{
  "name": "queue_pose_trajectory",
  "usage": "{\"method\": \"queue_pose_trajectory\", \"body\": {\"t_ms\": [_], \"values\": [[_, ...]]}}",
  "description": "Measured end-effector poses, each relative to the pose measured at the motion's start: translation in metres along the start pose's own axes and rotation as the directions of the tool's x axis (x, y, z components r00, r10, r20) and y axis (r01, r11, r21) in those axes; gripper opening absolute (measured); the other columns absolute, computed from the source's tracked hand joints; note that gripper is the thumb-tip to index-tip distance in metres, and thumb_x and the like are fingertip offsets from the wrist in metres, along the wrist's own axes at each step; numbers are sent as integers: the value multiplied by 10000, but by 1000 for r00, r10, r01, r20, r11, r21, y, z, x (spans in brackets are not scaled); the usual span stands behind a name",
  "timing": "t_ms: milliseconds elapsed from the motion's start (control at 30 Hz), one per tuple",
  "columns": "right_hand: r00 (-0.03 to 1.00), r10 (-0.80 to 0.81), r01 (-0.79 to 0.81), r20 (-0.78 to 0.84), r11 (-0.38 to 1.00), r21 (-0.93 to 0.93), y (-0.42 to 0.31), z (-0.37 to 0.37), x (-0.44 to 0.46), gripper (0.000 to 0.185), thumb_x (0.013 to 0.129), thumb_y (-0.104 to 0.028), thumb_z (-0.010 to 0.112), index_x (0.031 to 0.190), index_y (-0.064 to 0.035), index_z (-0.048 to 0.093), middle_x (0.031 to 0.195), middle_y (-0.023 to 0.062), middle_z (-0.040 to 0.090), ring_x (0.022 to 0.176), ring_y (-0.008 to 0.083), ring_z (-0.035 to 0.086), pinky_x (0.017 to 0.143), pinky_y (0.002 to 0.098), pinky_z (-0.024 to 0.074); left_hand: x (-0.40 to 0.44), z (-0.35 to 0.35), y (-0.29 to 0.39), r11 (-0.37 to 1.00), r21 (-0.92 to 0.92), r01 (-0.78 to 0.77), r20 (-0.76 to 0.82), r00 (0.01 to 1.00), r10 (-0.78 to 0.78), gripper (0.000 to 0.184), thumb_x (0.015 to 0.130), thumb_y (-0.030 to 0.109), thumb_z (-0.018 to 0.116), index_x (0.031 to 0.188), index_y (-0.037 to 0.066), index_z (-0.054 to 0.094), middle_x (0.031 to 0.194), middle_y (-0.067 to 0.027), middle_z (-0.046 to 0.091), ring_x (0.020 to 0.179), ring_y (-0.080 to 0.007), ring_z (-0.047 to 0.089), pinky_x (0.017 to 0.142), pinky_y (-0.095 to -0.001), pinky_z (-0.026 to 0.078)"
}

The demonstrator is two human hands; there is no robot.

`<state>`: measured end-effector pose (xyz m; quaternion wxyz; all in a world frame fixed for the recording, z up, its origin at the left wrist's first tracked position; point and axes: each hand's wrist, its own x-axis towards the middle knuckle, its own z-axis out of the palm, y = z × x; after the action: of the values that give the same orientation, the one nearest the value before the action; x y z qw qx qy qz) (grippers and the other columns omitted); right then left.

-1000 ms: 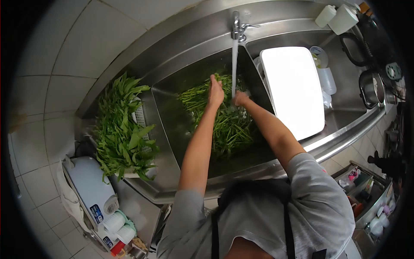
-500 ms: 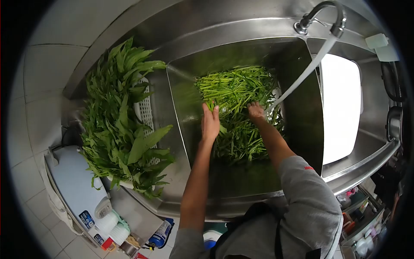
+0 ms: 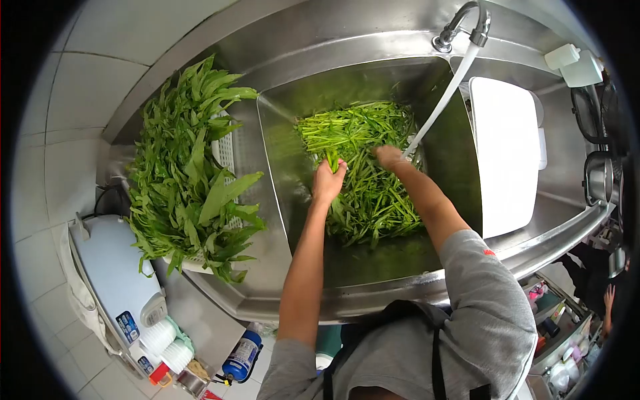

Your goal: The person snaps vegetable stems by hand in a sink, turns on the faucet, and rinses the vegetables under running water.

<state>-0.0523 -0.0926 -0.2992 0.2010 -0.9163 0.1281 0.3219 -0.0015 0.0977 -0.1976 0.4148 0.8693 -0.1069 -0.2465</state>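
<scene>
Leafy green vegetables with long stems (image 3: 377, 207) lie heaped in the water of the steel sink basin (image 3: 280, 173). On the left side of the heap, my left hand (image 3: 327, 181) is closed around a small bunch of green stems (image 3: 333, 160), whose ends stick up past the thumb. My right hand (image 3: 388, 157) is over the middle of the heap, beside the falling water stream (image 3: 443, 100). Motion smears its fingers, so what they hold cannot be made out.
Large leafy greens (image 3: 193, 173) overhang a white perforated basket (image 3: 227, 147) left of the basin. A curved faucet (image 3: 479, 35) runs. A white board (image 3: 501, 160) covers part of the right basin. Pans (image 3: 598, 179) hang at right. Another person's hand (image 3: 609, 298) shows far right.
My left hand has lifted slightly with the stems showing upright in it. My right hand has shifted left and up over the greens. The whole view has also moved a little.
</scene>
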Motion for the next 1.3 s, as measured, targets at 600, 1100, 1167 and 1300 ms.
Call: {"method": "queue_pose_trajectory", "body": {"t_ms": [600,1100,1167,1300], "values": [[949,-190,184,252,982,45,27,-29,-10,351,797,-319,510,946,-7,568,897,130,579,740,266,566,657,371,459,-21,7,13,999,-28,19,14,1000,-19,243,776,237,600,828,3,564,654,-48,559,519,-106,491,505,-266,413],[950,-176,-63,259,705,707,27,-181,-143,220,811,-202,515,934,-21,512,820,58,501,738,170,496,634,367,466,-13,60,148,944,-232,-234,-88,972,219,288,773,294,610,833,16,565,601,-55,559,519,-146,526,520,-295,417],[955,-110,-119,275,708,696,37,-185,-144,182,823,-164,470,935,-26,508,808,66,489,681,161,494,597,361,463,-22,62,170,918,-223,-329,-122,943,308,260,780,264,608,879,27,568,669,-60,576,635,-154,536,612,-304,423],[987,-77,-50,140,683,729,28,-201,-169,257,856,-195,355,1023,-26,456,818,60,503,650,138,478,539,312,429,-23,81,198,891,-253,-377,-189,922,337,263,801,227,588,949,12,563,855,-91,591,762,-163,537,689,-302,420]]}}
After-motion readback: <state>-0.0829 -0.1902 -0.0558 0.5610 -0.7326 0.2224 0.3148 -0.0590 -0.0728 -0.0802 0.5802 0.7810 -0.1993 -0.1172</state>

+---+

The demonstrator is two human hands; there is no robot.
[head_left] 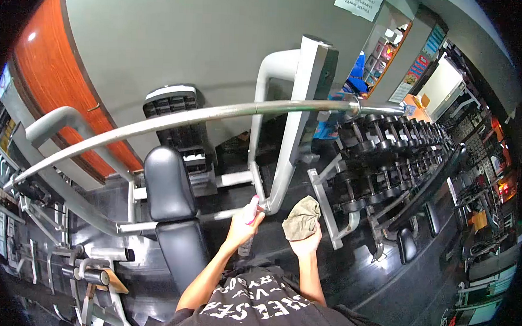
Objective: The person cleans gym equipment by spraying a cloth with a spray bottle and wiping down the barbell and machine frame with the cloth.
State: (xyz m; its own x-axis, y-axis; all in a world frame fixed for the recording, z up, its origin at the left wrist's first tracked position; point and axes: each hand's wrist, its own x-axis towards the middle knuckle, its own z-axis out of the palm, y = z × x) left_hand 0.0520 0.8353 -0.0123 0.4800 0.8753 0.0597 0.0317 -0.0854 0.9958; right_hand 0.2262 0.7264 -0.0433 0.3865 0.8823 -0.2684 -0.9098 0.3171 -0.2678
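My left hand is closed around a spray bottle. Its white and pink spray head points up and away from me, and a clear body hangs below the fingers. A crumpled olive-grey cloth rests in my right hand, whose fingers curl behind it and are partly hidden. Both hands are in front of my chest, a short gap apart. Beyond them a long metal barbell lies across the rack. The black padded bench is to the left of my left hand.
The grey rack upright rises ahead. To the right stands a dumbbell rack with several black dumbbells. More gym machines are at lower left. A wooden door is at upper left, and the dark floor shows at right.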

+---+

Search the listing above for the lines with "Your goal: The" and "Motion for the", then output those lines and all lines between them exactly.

● **Response for this exercise**:
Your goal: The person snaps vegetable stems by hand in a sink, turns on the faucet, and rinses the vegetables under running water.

<state>-0.0523 -0.0926 -0.2992 0.2010 -0.9163 0.1281 0.3219 -0.0015 0.0977 -0.1976 0.4148 0.8693 -0.1069 -0.2465</state>
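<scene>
Leafy green vegetables with long stems (image 3: 377, 207) lie heaped in the water of the steel sink basin (image 3: 280, 173). On the left side of the heap, my left hand (image 3: 327, 181) is closed around a small bunch of green stems (image 3: 333, 160), whose ends stick up past the thumb. My right hand (image 3: 388, 157) is over the middle of the heap, beside the falling water stream (image 3: 443, 100). Motion smears its fingers, so what they hold cannot be made out.
Large leafy greens (image 3: 193, 173) overhang a white perforated basket (image 3: 227, 147) left of the basin. A curved faucet (image 3: 479, 35) runs. A white board (image 3: 501, 160) covers part of the right basin. Pans (image 3: 598, 179) hang at right. Another person's hand (image 3: 609, 298) shows far right.
My left hand has lifted slightly with the stems showing upright in it. My right hand has shifted left and up over the greens. The whole view has also moved a little.
</scene>
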Motion for the next 1.3 s, as measured, targets at 600, 1100, 1167 and 1300 ms.

Now the answer is complete.